Exercise goal: Find the string "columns" in the records. Copy every line it appears in.

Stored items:
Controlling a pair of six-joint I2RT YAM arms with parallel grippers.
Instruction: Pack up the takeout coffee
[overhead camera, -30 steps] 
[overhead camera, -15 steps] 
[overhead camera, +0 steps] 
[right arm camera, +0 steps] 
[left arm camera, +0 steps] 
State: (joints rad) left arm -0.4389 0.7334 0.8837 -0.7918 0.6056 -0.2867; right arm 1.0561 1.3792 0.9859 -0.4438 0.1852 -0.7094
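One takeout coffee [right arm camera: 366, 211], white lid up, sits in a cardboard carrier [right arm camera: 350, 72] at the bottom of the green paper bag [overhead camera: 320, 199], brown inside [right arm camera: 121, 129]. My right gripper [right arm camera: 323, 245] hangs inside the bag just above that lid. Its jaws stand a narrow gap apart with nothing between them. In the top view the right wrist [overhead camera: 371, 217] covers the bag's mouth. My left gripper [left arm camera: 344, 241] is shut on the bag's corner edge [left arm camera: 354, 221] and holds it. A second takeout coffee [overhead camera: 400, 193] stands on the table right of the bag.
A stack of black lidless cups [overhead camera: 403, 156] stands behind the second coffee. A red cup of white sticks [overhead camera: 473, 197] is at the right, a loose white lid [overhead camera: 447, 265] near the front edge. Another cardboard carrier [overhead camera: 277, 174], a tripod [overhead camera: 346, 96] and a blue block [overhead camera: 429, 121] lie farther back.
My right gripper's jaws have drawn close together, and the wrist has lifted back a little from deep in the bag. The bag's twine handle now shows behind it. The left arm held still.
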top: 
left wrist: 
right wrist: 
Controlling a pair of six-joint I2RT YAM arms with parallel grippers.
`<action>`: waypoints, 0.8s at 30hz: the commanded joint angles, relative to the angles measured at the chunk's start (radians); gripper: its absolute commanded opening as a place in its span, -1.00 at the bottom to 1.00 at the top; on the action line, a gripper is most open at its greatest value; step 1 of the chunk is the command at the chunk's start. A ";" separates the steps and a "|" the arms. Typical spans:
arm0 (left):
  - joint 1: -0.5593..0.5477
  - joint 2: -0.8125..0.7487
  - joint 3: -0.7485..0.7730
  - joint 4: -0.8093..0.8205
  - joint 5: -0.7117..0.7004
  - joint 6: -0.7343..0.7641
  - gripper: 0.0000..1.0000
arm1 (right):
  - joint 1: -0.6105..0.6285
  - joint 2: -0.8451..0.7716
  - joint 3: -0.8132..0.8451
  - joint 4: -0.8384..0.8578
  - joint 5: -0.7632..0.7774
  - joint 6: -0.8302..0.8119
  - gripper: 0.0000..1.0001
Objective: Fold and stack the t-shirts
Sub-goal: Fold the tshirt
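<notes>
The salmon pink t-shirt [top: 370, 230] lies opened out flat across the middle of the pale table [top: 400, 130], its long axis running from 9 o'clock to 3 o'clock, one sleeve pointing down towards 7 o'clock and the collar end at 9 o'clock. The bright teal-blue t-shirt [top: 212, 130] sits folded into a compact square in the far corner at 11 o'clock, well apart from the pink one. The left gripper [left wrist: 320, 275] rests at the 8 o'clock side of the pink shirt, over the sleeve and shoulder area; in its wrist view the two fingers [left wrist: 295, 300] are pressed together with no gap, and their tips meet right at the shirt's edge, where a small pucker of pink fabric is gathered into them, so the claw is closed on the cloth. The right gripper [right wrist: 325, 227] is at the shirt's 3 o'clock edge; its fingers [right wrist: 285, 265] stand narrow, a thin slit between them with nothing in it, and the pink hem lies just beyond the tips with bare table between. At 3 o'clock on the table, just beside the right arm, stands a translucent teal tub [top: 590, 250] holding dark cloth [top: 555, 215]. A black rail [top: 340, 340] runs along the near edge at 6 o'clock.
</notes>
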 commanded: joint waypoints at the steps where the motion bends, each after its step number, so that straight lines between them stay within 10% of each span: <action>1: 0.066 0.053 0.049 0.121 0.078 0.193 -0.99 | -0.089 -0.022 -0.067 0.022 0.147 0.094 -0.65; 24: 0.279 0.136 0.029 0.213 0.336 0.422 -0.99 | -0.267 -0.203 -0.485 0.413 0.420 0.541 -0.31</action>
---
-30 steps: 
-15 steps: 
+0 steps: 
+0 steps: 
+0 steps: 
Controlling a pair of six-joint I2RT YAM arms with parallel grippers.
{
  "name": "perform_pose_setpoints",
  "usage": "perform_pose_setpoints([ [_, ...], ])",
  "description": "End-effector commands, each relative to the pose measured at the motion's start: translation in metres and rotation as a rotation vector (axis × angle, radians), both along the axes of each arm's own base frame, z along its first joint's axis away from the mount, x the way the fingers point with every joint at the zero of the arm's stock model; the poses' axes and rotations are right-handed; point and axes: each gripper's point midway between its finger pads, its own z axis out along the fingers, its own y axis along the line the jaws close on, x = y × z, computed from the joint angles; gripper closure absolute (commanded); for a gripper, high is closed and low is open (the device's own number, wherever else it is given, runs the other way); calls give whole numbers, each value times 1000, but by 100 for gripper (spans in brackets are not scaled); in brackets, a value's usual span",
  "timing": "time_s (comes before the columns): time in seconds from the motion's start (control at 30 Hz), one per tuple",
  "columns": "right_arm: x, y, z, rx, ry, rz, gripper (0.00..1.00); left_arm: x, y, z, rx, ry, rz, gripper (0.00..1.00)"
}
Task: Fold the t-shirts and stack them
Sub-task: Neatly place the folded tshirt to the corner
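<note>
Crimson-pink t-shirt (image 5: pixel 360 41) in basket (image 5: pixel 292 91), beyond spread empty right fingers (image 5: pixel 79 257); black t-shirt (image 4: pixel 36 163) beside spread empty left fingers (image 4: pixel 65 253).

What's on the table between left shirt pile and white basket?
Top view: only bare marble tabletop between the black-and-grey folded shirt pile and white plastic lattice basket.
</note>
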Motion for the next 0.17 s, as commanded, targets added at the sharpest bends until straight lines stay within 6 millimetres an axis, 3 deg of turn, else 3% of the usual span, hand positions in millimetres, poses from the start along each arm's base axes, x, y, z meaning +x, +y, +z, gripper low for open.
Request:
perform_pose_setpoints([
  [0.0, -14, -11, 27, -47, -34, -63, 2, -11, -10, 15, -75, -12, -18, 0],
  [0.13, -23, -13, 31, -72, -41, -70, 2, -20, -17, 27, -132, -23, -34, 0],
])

Answer area:
  "timing": "time_s (comes before the columns): time in seconds from the motion's start (control at 30 Hz), one per tuple",
  "columns": "right_arm: x, y, z, rx, ry, rz, gripper (0.00..1.00); left_arm: x, y, z, rx, ry, rz, gripper (0.00..1.00)"

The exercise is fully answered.